→ Recorded data:

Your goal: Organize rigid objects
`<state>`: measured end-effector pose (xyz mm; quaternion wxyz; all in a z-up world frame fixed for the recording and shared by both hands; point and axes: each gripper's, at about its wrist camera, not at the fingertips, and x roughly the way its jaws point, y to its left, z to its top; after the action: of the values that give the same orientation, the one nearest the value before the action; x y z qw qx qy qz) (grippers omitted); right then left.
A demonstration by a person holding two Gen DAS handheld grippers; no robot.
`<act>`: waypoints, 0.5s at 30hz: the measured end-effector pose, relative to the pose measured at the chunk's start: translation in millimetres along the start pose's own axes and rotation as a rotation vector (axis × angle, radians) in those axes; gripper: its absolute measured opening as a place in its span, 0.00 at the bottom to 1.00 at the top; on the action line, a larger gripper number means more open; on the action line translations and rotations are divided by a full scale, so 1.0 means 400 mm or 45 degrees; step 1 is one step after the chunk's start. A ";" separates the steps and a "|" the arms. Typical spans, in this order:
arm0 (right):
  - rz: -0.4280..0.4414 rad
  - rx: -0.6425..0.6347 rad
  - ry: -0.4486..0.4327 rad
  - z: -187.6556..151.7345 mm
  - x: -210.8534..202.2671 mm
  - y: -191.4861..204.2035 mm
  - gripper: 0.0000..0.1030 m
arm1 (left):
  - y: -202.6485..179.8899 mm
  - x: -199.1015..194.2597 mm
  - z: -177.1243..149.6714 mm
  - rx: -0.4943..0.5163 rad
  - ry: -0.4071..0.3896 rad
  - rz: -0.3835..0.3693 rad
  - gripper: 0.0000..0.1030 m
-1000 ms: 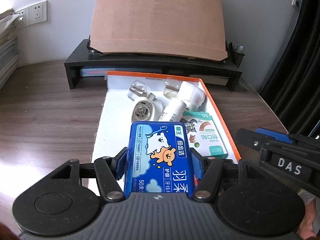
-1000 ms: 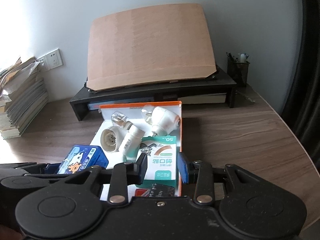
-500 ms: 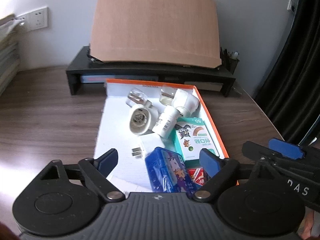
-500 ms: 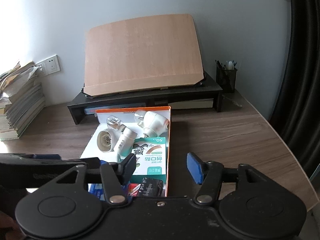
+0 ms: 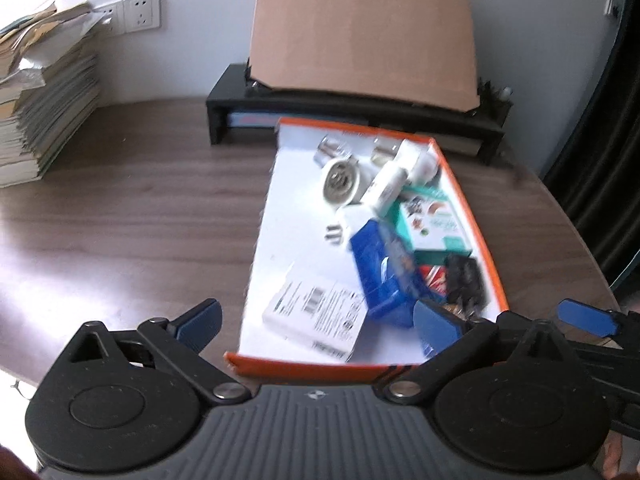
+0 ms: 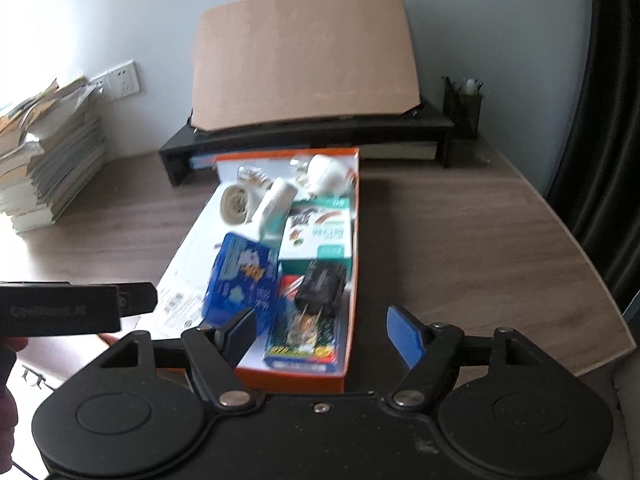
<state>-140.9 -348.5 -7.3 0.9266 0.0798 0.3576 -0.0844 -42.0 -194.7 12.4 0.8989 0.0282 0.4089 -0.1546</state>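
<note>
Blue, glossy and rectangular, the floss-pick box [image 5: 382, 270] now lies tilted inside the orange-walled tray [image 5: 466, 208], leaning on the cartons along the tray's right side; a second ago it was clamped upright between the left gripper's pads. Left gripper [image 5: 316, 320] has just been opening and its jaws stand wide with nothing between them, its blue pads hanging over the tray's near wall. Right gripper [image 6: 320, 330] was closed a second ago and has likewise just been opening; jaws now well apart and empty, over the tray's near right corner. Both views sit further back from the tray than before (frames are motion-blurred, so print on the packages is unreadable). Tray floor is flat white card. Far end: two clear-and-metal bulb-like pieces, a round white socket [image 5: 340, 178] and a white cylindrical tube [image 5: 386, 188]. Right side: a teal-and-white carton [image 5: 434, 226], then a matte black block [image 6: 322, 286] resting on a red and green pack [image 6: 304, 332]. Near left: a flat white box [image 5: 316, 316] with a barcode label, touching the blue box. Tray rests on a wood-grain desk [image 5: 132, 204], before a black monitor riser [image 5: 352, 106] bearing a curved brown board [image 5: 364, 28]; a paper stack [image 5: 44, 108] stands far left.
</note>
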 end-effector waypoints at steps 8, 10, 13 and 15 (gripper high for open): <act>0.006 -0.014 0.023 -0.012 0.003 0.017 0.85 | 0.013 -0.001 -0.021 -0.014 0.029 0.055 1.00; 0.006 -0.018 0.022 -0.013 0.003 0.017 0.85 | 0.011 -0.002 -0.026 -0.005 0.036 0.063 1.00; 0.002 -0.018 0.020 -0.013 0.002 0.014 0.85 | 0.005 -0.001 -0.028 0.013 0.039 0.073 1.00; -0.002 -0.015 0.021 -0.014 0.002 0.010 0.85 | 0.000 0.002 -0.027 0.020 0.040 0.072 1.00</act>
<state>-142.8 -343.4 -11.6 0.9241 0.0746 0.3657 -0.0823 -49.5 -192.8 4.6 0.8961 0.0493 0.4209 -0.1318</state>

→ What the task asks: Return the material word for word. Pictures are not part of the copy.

→ Solution below:
Your goal: Organize rigid objects
`<state>`: measured end-effector pose (xyz mm; quaternion wxyz; all in a z-up world frame fixed for the recording and shared by both hands; point and axes: each gripper's, at about its wrist camera, not at the fingertips, and x roughly the way its jaws point, y to its left, z to its top; after the action: of the values that give the same orientation, the one nearest the value before the action; x y z qw qx qy qz) (grippers omitted); right then left.
A demonstration by a person holding two Gen DAS handheld grippers; no robot.
`<act>`: waypoints, 0.5s at 30hz: the measured end-effector pose, relative to the pose measured at the chunk's start: translation in millimetres along the start pose's own axes and rotation as a rotation vector (axis × angle, radians) in those axes; gripper: its absolute measured opening as a place in its span, 0.00 at the bottom to 1.00 at the top; on the action line, a larger gripper number means more open; on the action line translations and rotations are divided by a full scale, so 1.0 means 400 mm or 45 degrees; step 1 is one step after the chunk's start. A ";" separates the steps and a "|" the arms. Typical spans, in this order:
arm0 (right):
  - rz: -0.4280..0.4414 rad
  - rx: -0.6425..0.6347 rad
  - ry: -0.4486..0.4327 rad
  - z: -187.6556..151.7345 mm
  - x: -210.8534..202.2671 mm
  - y: -191.4861..204.2035 mm
  - gripper: 0.0000..0.1030 m
arm1 (left):
  - y: -202.6485..179.8899 mm
  - x: -199.1015..194.2597 mm
  - z: -177.1243..149.6714 mm
  - rx: -0.4943..0.5163 rad
  - ry: -0.4071..0.3896 rad
  - rz: -0.3835..0.3693 rad
  - gripper: 0.0000..0.1030 m
-1000 ms: 
-1000 ms: 
-500 ms: 
-500 ms: 
+0 ms: 
+0 ms: 
<state>-140.9 -348.5 -7.3 0.9266 0.0798 0.3576 -0.0844 -42.0 -194.7 12.4 0.8989 0.0282 0.4089 -0.1546</state>
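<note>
Blue, glossy and rectangular, the floss-pick box [image 5: 382, 270] now lies tilted inside the orange-walled tray [image 5: 466, 208], leaning on the cartons along the tray's right side; a second ago it was clamped upright between the left gripper's pads. Left gripper [image 5: 316, 320] has just been opening and its jaws stand wide with nothing between them, its blue pads hanging over the tray's near wall. Right gripper [image 6: 320, 330] was closed a second ago and has likewise just been opening; jaws now well apart and empty, over the tray's near right corner. Both views sit further back from the tray than before (frames are motion-blurred, so print on the packages is unreadable). Tray floor is flat white card. Far end: two clear-and-metal bulb-like pieces, a round white socket [image 5: 340, 178] and a white cylindrical tube [image 5: 386, 188]. Right side: a teal-and-white carton [image 5: 434, 226], then a matte black block [image 6: 322, 286] resting on a red and green pack [image 6: 304, 332]. Near left: a flat white box [image 5: 316, 316] with a barcode label, touching the blue box. Tray rests on a wood-grain desk [image 5: 132, 204], before a black monitor riser [image 5: 352, 106] bearing a curved brown board [image 5: 364, 28]; a paper stack [image 5: 44, 108] stands far left.
</note>
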 end-effector waypoints at steps 8, 10, 13 and 15 (gripper high for open): <act>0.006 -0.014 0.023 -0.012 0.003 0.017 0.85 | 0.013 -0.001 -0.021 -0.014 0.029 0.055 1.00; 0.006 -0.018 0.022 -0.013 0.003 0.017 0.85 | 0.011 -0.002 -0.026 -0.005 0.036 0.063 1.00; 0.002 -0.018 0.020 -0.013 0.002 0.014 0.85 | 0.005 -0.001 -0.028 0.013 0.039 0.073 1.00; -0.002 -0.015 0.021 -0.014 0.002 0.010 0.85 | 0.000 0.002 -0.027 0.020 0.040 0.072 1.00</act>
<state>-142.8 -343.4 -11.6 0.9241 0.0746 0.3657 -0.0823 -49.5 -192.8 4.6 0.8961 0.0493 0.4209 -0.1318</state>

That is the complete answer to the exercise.